Unternehmensbewohner treten erfahrungsgemäss besonders dort auf, wo Teams schon seit Jahren, mitunter sogar Jahrzehnten zusammenarbeiten. Neue Ideen und Blickwinkel fehlen, stattdessen entstehen die beschriebenen eingefahrenen Routinen. Wenn die vertikalen und horizontalen Karrierepfade mit Wechseln in andere Abteilungen verbunden werden, dann kann die notwendigen Anreize setzen, um die geistige Beweglichkeit zu erhalten.

Lösungsansatz 2: Abschaffung der "Wohnzimmer-Büros"

Wenn ein Büro mehr einer Wohnung als einem Arbeitsplatz ähnelt ist das ein starker Indikator für Unternehmensbewohner. Palmen, Kakteen, Goldfische, Sofas, Kühlschränke, Mikrowellen, Modelleisenbahnen und ähnliche Dinge können für sich genommen unproblematisch sein, wenn sie gleichzeitig auftreten geht jedoch irgendwann der Arbeitscharakter des Raums verloren. Und noch schlimmer als das: Arbeitszeit und Kreativität fließen irgendwann vor allem dorthin, und nicht mehr in den Job. Die "Wohnzimmereinrichtung" auf ein gesundes Mass zurückzufahren kann daher sehr sinnvoll sein.

Lösungsansatz 3: Gruppenbüros und Desk-Sharing

Eine Kombination aus zwei Ansätzen: Gruppenbüros in denen ein Team oder mehrere Teams zusammensitzen sind (so lange sie nicht zu groß werden) grundsätzlich eine gute Sache. Sie fördern Zusammenarbeit, erleichtern Kommunikation und bringen die Mitarbeiter näher zusammen. Auch Desk-Sharing hat bereits für sich genommen Vorteile. Statt immer an einem Platz zu sitzen kann man sich jeweils mit den Kollegen zusammensetzen mit denen man gerade an einer Aufgabe arbeitet. In Kombination sorgen sie darüber hinaus für eine physische und geistige Beweglichkeit, die Unternehmensbewohner-Einstellungen entgegenwirkt.
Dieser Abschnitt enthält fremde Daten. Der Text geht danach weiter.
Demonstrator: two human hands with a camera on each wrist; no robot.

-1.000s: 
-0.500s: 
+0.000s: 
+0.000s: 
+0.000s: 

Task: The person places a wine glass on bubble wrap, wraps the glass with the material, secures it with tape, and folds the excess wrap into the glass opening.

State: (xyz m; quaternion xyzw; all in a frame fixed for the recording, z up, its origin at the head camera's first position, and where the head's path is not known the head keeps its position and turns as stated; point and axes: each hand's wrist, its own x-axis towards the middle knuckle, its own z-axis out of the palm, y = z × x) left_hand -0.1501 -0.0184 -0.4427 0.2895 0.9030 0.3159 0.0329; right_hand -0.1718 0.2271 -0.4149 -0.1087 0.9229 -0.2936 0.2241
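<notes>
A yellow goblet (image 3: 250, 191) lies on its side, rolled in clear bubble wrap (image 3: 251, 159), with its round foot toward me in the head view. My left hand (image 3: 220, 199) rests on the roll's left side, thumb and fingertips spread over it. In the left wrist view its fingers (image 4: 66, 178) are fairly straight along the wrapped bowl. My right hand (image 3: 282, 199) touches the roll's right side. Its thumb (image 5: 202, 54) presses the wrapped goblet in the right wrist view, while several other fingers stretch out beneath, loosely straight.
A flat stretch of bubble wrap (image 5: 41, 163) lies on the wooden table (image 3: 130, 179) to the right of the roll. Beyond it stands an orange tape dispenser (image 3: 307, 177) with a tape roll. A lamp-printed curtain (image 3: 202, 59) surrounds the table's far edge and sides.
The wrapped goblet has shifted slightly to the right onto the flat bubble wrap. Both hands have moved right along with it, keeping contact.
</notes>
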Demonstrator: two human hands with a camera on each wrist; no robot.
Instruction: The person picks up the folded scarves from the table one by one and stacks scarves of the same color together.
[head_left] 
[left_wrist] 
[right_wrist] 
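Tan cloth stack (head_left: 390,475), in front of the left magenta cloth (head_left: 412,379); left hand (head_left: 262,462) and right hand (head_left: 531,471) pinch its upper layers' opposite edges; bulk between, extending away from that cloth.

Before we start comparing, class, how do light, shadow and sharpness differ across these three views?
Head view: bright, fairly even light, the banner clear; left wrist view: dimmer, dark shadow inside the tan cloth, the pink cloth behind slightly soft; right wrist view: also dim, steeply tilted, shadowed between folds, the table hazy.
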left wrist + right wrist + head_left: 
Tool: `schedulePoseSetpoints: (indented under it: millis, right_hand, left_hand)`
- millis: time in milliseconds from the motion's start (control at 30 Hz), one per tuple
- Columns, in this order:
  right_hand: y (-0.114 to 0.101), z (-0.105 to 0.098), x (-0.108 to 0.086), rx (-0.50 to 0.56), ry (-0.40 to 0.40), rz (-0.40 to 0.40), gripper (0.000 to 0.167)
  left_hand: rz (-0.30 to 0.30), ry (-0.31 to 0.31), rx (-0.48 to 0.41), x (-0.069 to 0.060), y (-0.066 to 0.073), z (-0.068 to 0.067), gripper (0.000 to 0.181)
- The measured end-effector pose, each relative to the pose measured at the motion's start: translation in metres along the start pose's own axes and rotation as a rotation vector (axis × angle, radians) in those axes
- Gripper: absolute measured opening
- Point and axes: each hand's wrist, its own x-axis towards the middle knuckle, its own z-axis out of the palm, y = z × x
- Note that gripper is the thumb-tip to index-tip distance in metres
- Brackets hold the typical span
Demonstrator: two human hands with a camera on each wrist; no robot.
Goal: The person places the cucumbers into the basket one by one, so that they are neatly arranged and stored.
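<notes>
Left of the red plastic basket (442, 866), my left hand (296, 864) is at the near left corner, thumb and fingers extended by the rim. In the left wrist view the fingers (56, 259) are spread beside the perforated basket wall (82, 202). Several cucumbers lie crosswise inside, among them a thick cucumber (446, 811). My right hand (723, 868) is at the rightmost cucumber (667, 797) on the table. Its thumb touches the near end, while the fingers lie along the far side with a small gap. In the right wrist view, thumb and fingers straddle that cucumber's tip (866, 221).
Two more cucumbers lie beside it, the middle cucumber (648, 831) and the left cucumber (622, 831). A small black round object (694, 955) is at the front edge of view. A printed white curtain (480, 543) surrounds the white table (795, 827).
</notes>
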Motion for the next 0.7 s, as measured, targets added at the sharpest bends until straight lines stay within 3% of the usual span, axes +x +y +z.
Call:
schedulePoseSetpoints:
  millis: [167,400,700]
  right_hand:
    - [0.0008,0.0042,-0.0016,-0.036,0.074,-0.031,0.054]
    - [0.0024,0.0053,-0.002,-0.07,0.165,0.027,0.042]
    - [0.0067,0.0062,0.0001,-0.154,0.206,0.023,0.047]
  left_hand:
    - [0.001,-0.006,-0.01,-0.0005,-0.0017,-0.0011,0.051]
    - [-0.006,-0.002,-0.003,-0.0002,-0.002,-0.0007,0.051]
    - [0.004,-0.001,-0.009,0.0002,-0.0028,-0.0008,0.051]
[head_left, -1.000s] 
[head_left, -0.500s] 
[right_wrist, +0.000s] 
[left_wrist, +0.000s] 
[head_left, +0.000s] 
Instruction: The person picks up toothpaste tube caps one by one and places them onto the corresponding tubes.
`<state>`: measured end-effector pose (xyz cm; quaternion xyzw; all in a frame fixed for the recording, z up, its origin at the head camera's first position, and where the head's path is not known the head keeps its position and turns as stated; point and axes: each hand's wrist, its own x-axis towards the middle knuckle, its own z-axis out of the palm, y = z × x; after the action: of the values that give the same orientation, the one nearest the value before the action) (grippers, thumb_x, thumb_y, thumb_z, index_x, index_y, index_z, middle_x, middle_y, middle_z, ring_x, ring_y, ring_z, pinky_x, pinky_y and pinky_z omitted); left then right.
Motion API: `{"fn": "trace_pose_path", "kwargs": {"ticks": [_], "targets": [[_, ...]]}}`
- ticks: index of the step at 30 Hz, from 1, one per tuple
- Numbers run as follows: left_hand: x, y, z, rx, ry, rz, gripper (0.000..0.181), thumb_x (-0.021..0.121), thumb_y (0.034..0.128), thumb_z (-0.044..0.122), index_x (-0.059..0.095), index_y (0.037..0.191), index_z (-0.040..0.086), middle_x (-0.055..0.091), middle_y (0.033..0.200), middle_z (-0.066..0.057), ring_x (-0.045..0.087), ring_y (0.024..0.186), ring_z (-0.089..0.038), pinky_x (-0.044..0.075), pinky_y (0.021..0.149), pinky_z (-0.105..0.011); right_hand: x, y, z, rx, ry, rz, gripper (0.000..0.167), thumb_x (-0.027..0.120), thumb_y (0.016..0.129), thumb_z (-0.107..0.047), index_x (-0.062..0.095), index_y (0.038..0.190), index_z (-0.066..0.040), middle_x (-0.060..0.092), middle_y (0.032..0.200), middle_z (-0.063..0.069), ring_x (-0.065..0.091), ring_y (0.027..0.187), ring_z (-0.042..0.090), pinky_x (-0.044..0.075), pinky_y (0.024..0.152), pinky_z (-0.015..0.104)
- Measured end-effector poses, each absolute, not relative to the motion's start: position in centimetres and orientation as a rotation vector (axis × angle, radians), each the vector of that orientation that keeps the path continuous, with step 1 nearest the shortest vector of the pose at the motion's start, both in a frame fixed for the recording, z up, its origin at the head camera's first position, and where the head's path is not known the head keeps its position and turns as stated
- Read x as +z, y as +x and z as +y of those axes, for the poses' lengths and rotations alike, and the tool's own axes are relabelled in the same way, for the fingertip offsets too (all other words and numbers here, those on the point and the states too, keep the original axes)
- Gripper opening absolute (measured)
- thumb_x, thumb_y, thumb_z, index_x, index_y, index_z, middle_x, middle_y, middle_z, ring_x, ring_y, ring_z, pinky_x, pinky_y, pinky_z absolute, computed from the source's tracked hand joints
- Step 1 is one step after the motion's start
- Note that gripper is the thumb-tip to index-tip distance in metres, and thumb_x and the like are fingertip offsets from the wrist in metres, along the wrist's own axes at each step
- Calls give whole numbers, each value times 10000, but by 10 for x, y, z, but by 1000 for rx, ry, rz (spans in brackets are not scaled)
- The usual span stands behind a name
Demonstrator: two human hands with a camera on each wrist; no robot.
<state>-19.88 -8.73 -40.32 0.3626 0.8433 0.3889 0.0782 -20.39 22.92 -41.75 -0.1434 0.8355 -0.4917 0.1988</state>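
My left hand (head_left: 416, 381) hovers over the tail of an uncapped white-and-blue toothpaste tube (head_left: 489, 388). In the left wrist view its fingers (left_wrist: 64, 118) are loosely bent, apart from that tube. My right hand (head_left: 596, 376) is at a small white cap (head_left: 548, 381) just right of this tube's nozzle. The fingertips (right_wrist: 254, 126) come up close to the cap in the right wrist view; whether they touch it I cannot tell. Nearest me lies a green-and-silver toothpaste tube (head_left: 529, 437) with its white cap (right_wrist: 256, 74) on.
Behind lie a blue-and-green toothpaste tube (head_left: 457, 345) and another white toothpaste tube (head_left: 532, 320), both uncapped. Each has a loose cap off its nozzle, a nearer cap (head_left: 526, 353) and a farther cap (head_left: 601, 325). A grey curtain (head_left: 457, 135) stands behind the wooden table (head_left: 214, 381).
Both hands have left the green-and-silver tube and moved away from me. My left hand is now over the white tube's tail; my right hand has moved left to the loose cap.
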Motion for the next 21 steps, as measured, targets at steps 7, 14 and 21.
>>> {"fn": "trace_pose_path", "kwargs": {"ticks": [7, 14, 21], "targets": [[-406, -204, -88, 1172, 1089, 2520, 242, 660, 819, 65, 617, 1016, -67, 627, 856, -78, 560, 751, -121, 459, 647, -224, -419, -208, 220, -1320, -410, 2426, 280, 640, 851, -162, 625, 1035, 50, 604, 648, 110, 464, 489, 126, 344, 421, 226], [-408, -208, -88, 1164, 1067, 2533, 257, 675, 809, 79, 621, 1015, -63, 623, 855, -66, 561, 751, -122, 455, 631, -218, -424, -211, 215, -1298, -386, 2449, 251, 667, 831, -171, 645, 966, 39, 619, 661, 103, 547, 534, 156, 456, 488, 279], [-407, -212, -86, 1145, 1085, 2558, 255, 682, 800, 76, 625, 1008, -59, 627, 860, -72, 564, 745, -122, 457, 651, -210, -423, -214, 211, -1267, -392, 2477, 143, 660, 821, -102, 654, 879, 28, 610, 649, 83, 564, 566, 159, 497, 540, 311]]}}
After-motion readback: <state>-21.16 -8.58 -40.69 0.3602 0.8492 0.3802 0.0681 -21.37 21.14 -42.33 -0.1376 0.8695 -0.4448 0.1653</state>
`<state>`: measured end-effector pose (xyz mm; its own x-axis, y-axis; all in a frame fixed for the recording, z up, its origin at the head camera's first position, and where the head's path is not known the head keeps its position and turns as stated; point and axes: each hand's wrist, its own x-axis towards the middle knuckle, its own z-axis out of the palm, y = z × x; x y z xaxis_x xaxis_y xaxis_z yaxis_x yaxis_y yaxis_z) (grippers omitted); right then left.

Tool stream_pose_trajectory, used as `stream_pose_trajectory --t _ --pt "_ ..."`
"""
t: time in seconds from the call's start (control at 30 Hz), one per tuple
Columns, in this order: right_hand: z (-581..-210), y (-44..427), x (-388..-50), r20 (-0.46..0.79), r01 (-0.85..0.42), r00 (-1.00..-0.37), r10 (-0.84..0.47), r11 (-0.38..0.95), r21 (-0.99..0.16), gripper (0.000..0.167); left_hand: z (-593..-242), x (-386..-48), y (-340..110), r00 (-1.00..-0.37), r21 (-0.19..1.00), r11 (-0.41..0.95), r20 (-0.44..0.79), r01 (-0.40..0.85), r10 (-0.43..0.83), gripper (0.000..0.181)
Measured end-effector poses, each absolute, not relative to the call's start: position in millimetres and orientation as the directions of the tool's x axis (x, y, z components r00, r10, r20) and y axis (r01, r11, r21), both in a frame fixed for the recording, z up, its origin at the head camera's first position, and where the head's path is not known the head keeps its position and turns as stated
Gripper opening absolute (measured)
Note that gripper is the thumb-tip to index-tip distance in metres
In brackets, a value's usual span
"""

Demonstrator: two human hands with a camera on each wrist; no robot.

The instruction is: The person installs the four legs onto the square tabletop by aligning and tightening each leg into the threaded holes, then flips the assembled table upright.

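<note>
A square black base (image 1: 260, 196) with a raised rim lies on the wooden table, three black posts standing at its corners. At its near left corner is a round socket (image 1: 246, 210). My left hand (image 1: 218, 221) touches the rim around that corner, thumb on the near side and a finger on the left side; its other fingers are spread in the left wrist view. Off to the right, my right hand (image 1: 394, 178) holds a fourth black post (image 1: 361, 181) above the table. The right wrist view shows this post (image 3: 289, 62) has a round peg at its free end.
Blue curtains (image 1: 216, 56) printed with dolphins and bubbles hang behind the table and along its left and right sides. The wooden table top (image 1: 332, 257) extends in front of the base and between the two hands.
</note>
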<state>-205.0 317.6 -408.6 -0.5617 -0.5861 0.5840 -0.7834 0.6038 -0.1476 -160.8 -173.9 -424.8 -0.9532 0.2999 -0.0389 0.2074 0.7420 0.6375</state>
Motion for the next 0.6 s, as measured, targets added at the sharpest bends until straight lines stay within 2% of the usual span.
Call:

Lösungsansatz 4: Wissen und Verantwortung an die Mitarbeiter weitergeben

Ein häufiger Grund dafür, dass für die Mitarbeiter eine wohnliche Atmosphäre wichtiger wird als die Weiterentwicklung der Firma und der eigenen Person, ist die fehlende Kenntnis größerer Zusammenhänge. Es mag sich merkwürdig anhören, aber vielen Angestellten ist gar nicht klar warum Stillstand und fehlende Weiterentwicklung für das Unternehmen und für ihren Arbeitsplatz gefährlich sind. Wenn ihnen diese Zusammenhänge aufgezeigt werden und sie dazu noch den Freiraum und die Verantwortung erhaltn dem entgegenzuwirken, dann kann das zu erstaunlichen Verbesserungen führen.

Es gibt sicher noch zahlreiche weitere Möglichkeiten mit dem Typus des Unternehmensberaters umzugehen, und wie gesagt - nicht jede funktioniert überall. Auf jeden Fall ist es aber empfehlenswert bereits seiner Entstehung entgegenzuwirken. Wenn er einmal da ist entwickelt er mitunter erstaunliche Widerstandskräfte gegen jede Veränderung des Status Quo.